The new 3D IMAX film, “Flight of the Butterflies,” made the perfect Thanksgiving Day preface to a nontraditional dinner for my parents, Hilde and John Maeckle, 80 and 91 years young, respectively, and affectionately known as “Oma” and “Opa.”
Apart from the fantastic story and stunning effects, the sound was loud enough for my hard-of-hearing dad to enjoy the soothing rhythm of millions of butterflies’ wings beating. The three-dimensional cinematography so captured his imagination that he, like the rest of us, couldn’t resist reaching into the darkness in attempts to touch the butterflies as they seemingly flit before our eyes.
This familiar story, well-told, never gets old–even to a butterfly evangelist well-versed in Monarch butterfly natural history. Only one scene gave me pause, making me wonder if the filmmakers had taken their cinematic license too far.
The film weaves the compelling narrative of Dr. Fred Urquhart and his wife Norah, who studied the Monarchs for 40 years and are credited with piecing together the mystery of their migration. Their tenacious efforts included the development of the first citizen scientist tagging programs. The climax of the story occurs when the Urquharts finally visit the ancestral roosts in early 1976, after Mexican national Catalina Trail and her husband Ken Brugger lead them to the mountaintop in Michoacan province near Angangueo where the butterflies wait out the winter each year.
The film depicts the elderly couple huffing up a challenging trail, seemingly gasping for air in the thin mountain air. Upon first sight of the forest filled with Monarch butterflies, Dr. Urquhart appears teary.
In his first person account in National Geographic Magazine in August of 1976, Urquhart mentions the possibility that he might perish before seeing the subject of his life’s work. Here’s what he wrote:
“Norah and I are no longer young. At 10,000 feet, as we walked along the mountain crest, our hearts pounded and our feet felt leaden.
The rather macabre thought occurred to me: Suppose the strain proved too much? It would be the ultimate irony to have come this far and then never witness what we’d waited so long to see!”
But Urquhart and Norah lived to see the Monarchs and tell the tale. In the movie, he sits down in a field to absorb the magnificence of millions and millions of butterflies–floating, flitting, fleeing the ancient Oyamel trees as the sun warms them for a midday flight. He looks down to see a tagged butterfly near his feet–thus proving that these butterflies migrated from the United States.
Watching this scene, I couldn’t believe it happened like that. Did it?
“They couldn’t film what really happened.” said Dr. Chip Taylor, founder of Monarch Watch at the University of Kansas at Lawrence and a longtime Monarch butterfly scholar. “A lot of people questioned that scene.” Taylor relayed the real story, an Isaac Newton moment.
“What really happened, he was sitting by a tree, and a branch fell down,” Taylor said by phone. “And one of the butterflies on the branch had the tag on it.” Taylor said the filmmakers couldn’t replicate the situation exactly without harming the butterflies. Deliberately breaking a branch off the tree in the protected sanctuaries where the scene was shot would have been illegal. The tag was applied in Chaska, Minnesota.

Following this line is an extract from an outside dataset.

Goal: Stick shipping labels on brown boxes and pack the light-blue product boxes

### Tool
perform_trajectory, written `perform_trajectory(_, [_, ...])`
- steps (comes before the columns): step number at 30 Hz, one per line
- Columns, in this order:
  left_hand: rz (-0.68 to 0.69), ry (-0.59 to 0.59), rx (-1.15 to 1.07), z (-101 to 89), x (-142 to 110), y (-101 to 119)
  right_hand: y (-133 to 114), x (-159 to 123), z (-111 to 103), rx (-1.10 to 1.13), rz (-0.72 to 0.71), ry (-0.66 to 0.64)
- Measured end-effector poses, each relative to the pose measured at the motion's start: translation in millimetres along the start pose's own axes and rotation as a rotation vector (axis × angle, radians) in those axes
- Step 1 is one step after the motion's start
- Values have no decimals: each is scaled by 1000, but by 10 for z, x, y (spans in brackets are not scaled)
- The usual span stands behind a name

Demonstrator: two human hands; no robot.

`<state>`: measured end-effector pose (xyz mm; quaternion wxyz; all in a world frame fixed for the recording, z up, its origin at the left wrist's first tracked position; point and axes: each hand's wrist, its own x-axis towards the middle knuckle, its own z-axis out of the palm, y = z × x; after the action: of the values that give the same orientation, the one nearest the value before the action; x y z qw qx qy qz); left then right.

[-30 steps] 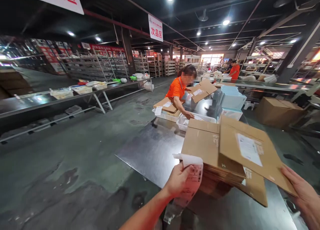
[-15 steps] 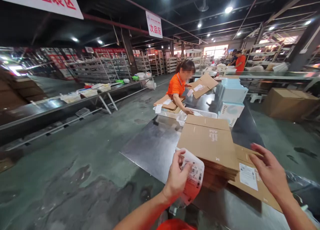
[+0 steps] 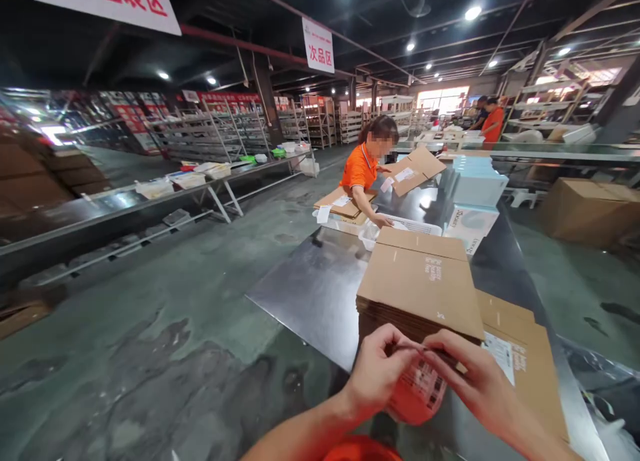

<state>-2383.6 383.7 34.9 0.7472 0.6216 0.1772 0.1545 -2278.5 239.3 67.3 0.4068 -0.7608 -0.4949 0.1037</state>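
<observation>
A printed shipping label (image 3: 420, 389) hangs curled in front of my body, its upper edge pinched by both hands. My left hand (image 3: 381, 367) is closed on the label's left corner, thumb against fingers. Close beside it, my right hand (image 3: 470, 367) pinches the right part of the same edge; the two sets of fingertips nearly meet. Just beyond the hands stands a stack of flat brown cartons (image 3: 420, 281). Right of the stack, a flat carton (image 3: 537, 374) lies on the metal table (image 3: 310, 281) with a white label (image 3: 500, 354) on it, partly hidden by my right hand.
Across the table a co-worker in an orange shirt (image 3: 361, 166) reaches toward a white basket (image 3: 413, 225) and holds a labelled carton (image 3: 417, 169). Light-blue boxes (image 3: 477, 187) are piled at the right. A long bench with bins (image 3: 155, 189) runs along the left.
My right hand has moved left from above the flat carton and now grips the label too. My left hand has shifted right and lower with the label. The view has turned slightly left.
</observation>
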Motion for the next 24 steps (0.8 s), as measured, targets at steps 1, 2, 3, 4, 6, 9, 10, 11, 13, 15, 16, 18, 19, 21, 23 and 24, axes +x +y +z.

Catalina Trail, the only living member of the team that discovered the Monarch roosting spots in Michoacan and who was present at that moment, confirmed the story. “That’s how it happened,” she said by phone from Austin.
As difficult as it is to grasp, branches often break from the weight of millions of butterflies. “It happens all the time,” said Taylor. Each butterfly weighs half a gram. That means 907 butterflies weigh one pound. And a million butterflies weigh 1,102 pounds. The roosting spots can host half a billion butterflies. Do the math.
“It just blows me away,” said Taylor, recalling a trip to the Monarch sanctuaries and an inch-and-a-half round sapling, 20 feet tall, with a sprig of foliage on the branch. “It would literally fold over double from the weight of the butterflies.” And when they flew off, the branch would spring back to an erect posture, he said.
Urquhart described the moment on page 173 of the August 1976 edition of National Geographic: “”While we stared in wonder, a pine branch three inches thick broke under its burden of languid butterflies and crashed to earth…..There, to my amazement, was one bearing a white tag!”
Some have suggested that the movie misses a chance to make a strong case for conservation. But one could also argue that that’s a different movie. The film does much more than any other single piece of media to raise awareness of the magic of the Monarch butterfly migration. Once people feel the magic, then doing something constructive to help often follows–like planting milkweed.
Flight of the Butterflies, a spectacular 44-minute show, simultaneously suits children, seniors and all of us in between. The film continues in San Antonio at the Rivercenter IMAX theater and opens at Austin’s Bob Bullock IMAX Theater in January.